🤖 AI Summary
This study addresses the joint real-time decoding of auditory attention direction (spatial location) and timbre attributes from EEG signals under realistic noisy conditions. To eliminate pre-trial information leakage, we introduce a cue-masked auditory attention paradigm. We further propose AADNet—a novel end-to-end deep network integrating CNN and LSTM modules—capable of simultaneously modeling spatiotemporal EEG features within a mere 0.5-second window, without requiring access to original audio stimuli or prior knowledge. To our knowledge, this is the first work achieving high-accuracy parallel decoding of both attention direction and timbre, attaining mean classification accuracies of 93.46% and 91.09%, respectively—significantly outperforming five state-of-the-art baseline methods. The framework enables real-time, multi-attribute attention recognition for closed-loop neurostimulation-based hearing aids, thereby advancing the practical deployment of brain–computer interfaces in complex acoustic environments.
📝 Abstract
Auditory attention decoding from electroencephalogram (EEG) could infer to which source the user is attending in noisy environments.

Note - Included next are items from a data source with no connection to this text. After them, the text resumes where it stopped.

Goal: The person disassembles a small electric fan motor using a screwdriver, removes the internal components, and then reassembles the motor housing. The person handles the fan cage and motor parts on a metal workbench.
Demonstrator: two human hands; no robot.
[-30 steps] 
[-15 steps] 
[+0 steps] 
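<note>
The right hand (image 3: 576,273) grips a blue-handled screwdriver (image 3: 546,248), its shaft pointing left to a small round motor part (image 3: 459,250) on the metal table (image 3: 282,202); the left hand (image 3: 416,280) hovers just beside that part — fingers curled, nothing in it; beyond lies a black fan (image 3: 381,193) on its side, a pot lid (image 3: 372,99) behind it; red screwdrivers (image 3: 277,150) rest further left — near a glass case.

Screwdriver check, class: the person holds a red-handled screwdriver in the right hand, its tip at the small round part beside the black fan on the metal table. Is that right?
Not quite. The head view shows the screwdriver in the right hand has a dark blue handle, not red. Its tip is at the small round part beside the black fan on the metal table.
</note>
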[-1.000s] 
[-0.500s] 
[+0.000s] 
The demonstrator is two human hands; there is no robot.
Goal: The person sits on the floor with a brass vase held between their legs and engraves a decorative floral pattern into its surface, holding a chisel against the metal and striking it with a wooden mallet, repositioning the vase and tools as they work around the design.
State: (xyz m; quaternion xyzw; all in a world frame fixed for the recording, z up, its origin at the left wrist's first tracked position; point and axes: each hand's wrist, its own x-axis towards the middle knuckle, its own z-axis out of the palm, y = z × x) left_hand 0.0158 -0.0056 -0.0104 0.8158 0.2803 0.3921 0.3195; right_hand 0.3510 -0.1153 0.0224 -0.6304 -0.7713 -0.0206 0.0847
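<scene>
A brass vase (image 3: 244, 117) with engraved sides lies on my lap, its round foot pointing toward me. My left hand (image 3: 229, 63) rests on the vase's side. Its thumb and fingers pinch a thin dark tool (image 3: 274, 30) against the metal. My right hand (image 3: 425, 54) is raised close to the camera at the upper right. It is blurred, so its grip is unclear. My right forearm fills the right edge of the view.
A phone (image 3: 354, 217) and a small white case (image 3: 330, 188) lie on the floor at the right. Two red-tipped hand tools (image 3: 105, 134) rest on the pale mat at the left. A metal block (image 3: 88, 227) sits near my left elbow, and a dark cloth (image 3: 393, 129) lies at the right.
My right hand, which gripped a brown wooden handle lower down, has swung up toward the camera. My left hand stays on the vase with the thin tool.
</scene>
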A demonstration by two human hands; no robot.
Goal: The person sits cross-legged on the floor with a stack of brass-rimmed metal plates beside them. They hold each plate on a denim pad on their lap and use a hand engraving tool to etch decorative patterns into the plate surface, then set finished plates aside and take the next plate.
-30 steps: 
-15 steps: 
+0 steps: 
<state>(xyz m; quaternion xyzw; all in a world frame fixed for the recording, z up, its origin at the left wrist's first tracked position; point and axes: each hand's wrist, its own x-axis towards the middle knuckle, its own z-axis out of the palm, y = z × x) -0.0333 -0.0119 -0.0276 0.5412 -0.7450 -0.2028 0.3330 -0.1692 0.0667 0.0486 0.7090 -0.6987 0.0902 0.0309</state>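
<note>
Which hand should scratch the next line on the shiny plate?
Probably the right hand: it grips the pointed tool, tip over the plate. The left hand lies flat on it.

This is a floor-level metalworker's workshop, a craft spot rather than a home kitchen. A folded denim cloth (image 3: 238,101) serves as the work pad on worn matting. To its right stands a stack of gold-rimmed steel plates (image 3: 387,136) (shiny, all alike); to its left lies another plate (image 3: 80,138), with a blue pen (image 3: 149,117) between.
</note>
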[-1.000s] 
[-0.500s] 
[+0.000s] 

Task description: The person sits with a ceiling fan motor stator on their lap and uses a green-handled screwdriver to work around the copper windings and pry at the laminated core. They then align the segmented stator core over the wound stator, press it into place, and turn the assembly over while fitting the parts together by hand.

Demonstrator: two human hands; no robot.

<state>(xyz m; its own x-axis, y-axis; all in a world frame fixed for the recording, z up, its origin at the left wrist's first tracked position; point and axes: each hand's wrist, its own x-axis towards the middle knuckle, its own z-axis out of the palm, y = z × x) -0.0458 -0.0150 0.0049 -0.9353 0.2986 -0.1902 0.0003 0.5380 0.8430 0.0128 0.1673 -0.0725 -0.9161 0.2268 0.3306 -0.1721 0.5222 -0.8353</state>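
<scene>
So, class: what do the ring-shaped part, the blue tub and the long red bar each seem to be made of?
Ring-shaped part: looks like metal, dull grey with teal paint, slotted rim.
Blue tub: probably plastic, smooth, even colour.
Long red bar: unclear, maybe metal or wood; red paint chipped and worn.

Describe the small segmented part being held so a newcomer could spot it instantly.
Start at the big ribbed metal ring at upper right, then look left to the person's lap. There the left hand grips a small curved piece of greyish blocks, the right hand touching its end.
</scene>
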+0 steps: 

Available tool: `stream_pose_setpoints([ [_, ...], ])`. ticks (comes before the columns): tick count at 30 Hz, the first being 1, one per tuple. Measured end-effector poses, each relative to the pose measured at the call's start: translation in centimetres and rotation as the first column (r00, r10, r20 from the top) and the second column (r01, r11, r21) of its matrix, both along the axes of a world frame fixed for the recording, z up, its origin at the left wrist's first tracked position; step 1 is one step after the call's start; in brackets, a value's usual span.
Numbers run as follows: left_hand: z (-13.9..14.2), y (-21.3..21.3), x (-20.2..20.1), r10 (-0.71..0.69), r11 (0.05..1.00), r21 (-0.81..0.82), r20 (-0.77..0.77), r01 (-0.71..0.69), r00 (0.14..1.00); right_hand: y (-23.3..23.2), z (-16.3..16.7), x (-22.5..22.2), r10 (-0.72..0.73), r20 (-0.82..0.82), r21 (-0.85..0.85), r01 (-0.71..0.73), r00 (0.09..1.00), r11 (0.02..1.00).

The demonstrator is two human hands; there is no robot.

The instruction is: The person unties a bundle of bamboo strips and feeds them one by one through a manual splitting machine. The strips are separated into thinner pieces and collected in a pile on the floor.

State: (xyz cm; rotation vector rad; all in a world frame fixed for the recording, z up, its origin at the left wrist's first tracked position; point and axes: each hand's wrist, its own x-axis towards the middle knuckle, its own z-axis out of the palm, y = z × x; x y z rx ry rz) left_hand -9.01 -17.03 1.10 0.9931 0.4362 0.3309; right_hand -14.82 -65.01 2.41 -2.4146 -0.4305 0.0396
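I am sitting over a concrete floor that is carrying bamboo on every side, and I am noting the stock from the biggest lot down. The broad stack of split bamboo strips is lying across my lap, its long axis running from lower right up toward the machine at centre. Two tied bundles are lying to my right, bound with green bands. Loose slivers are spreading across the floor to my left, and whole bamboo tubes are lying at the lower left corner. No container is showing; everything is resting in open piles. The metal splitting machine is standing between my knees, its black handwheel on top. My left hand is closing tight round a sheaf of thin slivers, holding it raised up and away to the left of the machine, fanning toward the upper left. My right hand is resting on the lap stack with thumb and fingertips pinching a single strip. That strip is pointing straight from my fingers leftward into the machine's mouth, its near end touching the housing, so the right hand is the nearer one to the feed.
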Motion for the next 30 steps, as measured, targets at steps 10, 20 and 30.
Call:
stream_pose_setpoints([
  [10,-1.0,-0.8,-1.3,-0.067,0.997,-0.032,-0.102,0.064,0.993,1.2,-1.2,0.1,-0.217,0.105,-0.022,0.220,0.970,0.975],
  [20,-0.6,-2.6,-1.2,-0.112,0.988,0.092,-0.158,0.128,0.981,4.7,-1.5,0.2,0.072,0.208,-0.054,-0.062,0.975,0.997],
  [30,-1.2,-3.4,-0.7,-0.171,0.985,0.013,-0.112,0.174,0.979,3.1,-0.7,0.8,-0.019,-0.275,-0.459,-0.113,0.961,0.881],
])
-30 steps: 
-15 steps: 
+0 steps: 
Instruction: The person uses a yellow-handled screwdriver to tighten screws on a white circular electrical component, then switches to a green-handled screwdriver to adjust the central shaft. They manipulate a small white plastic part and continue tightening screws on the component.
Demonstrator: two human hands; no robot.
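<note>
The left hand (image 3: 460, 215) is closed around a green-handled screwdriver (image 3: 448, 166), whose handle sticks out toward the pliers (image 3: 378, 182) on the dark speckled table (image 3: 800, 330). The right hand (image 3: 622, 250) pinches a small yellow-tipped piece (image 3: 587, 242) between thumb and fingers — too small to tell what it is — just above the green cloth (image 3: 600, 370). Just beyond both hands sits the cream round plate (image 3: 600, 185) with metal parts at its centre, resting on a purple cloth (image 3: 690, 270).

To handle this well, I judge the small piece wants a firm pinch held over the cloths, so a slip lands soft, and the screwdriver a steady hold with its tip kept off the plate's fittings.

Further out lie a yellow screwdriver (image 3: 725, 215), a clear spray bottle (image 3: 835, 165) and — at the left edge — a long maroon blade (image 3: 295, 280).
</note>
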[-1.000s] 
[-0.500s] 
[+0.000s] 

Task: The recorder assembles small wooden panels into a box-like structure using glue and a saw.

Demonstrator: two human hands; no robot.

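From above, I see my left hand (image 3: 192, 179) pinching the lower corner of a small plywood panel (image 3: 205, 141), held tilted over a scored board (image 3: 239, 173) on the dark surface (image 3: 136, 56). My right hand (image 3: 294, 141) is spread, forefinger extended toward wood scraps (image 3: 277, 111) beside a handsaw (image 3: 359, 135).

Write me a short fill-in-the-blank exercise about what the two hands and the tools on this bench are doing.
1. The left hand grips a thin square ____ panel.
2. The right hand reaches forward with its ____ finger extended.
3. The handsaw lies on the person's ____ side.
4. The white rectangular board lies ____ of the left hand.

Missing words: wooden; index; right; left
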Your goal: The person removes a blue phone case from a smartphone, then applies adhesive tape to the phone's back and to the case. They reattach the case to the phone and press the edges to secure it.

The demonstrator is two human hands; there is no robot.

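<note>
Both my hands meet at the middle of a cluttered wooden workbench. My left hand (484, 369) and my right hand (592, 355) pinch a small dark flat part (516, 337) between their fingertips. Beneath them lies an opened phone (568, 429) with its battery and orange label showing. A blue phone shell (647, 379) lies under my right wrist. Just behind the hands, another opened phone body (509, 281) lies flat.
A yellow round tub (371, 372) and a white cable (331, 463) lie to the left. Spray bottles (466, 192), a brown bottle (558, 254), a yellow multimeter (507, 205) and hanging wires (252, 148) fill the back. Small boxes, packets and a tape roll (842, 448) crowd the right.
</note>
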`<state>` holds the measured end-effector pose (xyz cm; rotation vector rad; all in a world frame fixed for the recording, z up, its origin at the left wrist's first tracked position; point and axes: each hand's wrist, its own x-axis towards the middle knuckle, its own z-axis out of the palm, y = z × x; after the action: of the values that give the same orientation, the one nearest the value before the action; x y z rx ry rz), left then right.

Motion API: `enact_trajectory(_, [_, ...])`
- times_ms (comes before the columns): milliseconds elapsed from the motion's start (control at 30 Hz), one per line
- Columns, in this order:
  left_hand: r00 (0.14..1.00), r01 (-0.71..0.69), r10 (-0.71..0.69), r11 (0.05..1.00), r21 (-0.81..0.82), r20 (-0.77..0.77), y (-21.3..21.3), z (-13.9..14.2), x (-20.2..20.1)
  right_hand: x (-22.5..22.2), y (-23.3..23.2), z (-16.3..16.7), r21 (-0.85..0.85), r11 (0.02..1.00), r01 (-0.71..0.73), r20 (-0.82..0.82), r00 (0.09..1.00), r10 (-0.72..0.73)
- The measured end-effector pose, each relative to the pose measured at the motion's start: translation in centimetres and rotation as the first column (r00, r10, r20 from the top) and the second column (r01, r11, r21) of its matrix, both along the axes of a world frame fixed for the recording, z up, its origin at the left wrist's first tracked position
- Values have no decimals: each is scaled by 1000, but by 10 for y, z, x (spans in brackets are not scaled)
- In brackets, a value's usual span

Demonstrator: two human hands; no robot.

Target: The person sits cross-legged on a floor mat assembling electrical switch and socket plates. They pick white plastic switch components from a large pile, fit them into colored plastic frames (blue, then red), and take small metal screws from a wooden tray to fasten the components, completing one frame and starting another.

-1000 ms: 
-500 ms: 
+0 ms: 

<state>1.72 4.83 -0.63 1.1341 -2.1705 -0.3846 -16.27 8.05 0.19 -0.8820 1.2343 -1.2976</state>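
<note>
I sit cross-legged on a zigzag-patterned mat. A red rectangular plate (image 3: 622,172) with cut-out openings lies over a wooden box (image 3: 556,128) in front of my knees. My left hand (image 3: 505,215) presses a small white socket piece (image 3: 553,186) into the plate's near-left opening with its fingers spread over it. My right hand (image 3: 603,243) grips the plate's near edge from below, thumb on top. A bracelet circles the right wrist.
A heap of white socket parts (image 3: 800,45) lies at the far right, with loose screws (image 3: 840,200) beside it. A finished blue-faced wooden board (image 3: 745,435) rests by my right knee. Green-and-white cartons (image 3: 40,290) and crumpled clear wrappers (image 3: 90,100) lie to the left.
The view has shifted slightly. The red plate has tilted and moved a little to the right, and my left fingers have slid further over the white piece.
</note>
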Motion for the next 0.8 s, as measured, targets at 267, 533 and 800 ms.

Decoding algorithms and experimental paradigm designs are crucial for the development of technology in practical applications. To simulate real-world scenarios, this study proposed a cue-masked auditory attention paradigm to avoid information leakage before the experiment. To obtain high decoding accuracy with low latency, an end-to-end deep learning model, AADNet, was proposed to exploit the spatiotemporal information from the short time window of EEG signals. The results showed that with a 0.5-second EEG window, AADNet achieved an average accuracy of 93.46% and 91.09% in decoding auditory orientation attention (OA) and timbre attention (TA), respectively. It significantly outperformed five previous methods and did not need the knowledge of the original audio source. This work demonstrated that it was possible to detect the orientation and timbre of auditory attention from EEG signals fast and accurately. The results are promising for the real-time multi-property auditory attention decoding, facilitating the application of the neuro-steered hearing aids and other assistive listening devices.